▶ [What is being asked] Only the lines below, from the one with "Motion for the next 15" through the one with "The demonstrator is", are to be written out, exactly.
Extracted records START
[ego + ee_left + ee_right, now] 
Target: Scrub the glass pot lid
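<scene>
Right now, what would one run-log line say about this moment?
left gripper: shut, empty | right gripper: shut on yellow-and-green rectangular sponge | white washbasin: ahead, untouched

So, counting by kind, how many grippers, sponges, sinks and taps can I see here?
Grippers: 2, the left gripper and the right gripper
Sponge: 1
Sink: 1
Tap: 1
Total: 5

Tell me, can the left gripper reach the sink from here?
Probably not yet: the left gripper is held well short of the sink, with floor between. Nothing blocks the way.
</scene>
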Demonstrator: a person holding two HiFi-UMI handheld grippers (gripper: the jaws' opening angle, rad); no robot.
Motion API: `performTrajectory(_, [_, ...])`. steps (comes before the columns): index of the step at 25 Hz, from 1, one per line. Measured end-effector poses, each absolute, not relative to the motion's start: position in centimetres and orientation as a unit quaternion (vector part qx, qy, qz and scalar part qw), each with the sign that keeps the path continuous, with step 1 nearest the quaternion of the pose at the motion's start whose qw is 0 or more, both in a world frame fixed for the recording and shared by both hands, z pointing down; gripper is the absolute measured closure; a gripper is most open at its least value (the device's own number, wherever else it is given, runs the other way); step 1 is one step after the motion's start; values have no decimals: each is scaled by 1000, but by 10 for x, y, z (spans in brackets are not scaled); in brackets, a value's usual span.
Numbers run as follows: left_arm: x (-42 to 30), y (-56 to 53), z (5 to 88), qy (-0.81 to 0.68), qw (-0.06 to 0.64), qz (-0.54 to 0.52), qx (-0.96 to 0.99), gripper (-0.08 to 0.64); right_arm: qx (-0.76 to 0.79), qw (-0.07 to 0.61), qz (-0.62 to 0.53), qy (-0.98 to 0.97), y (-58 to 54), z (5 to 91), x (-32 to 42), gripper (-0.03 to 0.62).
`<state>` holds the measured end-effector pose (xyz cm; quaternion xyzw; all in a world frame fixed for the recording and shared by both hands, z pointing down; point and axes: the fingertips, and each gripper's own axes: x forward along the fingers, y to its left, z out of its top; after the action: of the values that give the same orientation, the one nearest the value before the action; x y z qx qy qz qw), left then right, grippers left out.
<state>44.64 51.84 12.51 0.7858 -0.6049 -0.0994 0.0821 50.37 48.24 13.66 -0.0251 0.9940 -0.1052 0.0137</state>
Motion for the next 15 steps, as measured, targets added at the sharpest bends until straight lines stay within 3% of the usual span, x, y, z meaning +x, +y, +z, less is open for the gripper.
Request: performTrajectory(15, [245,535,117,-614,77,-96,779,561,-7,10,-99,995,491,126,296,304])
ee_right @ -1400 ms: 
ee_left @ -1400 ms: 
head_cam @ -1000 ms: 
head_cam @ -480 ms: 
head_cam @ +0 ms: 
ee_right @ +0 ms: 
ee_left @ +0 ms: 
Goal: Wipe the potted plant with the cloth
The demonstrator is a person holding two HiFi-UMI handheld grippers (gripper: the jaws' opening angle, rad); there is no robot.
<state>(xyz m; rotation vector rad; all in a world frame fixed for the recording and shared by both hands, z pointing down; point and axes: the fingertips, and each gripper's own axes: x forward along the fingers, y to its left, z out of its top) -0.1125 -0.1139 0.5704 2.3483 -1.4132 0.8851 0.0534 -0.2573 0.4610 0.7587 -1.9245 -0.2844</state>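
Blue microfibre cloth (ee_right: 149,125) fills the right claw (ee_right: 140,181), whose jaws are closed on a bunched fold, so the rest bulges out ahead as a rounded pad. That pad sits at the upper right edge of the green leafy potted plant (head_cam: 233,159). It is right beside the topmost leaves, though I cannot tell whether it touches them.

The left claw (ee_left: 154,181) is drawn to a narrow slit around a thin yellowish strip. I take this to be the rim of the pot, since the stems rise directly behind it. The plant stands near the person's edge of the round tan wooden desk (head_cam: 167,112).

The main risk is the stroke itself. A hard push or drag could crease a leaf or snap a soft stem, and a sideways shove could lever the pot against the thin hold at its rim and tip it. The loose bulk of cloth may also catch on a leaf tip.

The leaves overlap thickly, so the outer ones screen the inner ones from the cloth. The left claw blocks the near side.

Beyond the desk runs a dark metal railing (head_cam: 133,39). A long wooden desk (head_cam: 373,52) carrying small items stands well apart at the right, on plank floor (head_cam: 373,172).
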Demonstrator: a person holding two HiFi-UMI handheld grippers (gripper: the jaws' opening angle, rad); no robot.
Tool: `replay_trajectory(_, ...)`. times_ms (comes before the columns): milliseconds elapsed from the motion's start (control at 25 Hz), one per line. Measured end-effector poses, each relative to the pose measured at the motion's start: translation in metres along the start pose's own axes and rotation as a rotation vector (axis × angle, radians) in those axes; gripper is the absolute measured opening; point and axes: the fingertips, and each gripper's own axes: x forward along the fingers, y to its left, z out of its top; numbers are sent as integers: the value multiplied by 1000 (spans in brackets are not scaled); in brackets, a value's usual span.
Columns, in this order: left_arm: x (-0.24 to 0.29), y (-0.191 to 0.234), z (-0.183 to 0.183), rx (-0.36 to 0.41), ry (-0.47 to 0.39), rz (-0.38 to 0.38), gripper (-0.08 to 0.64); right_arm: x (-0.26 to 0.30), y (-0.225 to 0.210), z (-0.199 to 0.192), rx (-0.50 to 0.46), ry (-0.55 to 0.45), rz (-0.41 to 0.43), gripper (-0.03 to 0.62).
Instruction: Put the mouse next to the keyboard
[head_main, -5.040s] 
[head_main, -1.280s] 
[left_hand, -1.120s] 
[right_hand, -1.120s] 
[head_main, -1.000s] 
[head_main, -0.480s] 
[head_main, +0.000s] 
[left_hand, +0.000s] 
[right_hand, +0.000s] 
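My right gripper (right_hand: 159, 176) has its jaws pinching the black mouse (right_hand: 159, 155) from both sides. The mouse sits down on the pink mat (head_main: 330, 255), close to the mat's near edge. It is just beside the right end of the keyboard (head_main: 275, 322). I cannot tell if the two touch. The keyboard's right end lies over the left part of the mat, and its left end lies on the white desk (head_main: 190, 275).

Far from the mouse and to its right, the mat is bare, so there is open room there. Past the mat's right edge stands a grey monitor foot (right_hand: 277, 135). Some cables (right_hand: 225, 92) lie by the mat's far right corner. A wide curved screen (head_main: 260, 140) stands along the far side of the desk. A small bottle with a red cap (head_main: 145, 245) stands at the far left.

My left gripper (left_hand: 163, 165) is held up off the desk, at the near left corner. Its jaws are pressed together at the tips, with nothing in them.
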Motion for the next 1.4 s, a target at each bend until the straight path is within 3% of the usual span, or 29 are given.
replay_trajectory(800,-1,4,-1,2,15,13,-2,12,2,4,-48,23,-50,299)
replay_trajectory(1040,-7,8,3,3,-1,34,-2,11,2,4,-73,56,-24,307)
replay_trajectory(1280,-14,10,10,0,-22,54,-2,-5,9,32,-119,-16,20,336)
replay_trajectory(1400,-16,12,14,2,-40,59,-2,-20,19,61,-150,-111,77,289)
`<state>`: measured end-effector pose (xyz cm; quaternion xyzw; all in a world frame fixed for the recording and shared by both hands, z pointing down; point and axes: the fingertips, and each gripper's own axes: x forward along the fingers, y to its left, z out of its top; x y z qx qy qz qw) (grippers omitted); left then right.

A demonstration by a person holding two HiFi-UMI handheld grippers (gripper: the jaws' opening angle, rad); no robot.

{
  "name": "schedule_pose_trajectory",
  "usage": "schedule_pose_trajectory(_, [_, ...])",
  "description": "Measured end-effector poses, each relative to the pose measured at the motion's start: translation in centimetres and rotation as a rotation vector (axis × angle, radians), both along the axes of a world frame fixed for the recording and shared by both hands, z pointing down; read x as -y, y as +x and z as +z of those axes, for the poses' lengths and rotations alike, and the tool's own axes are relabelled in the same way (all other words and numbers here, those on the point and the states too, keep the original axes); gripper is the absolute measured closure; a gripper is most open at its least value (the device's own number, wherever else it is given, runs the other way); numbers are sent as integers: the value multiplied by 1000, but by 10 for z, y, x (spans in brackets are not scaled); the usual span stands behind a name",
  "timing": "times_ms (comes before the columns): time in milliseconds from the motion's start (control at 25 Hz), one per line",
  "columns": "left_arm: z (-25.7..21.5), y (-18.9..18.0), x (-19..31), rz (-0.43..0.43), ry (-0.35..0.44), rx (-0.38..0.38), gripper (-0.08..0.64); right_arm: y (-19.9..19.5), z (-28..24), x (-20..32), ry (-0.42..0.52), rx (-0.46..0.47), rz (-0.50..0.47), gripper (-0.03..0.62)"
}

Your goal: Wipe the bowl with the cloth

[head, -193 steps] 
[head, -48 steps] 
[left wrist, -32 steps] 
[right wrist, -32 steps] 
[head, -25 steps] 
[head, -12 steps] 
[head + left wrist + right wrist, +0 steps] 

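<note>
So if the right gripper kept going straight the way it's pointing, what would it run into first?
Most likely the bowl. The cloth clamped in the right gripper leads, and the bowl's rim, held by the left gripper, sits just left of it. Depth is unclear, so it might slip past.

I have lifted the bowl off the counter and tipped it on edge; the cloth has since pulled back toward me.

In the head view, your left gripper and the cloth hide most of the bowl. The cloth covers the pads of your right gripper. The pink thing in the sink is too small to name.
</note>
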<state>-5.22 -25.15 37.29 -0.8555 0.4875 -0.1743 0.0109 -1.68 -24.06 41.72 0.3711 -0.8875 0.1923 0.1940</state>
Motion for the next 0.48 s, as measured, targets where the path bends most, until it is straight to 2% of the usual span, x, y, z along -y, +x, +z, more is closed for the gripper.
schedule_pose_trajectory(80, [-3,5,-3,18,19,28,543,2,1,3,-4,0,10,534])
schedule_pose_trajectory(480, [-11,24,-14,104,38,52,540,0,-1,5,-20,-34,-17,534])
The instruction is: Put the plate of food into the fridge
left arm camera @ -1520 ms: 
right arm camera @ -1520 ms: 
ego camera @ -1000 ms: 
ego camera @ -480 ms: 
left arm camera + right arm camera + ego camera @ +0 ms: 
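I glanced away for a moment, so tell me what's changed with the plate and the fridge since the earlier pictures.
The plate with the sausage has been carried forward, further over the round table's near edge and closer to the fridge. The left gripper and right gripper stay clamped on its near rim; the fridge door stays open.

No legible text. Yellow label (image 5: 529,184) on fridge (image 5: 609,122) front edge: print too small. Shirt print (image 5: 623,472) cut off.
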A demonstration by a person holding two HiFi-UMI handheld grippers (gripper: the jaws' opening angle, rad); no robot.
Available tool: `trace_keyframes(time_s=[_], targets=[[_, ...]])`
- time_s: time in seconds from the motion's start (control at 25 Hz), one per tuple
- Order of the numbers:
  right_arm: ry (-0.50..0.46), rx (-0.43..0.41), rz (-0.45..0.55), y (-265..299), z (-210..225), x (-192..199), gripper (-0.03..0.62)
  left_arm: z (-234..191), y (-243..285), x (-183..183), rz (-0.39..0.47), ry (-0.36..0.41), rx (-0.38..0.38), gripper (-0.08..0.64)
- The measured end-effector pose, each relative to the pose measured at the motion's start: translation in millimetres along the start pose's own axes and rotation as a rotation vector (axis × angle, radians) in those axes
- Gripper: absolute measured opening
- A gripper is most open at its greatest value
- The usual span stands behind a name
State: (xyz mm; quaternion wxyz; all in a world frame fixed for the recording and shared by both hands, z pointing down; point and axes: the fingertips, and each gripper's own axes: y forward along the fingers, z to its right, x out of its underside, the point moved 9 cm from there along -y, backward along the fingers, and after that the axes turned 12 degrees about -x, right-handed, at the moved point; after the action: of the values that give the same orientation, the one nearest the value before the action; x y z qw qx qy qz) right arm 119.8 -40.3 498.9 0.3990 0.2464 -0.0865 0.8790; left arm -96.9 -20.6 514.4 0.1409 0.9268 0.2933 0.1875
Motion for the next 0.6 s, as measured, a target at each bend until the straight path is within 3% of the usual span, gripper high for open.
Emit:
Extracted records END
▶ [Answer area]
Motion for the next 15 steps, as measured, targets added at the sharpest bends until straight lines stay within 3% of the usual span, x, y, z meaning +x, +y, +z, less is open for the gripper.
Request: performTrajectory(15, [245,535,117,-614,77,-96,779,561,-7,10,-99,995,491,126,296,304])
ee_right @ -1400 ms: 
ee_left @ -1400 ms: 
head_cam @ -1000 ms: 
head_cam @ -480 ms: 
head_cam @ +0 ms: 
ee_right @ +0 ms: 
ee_left @ +0 ms: 
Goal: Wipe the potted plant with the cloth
The demonstrator is a person holding two HiFi-UMI handheld grippers (gripper: the jaws' opening angle, rad); there is no robot.

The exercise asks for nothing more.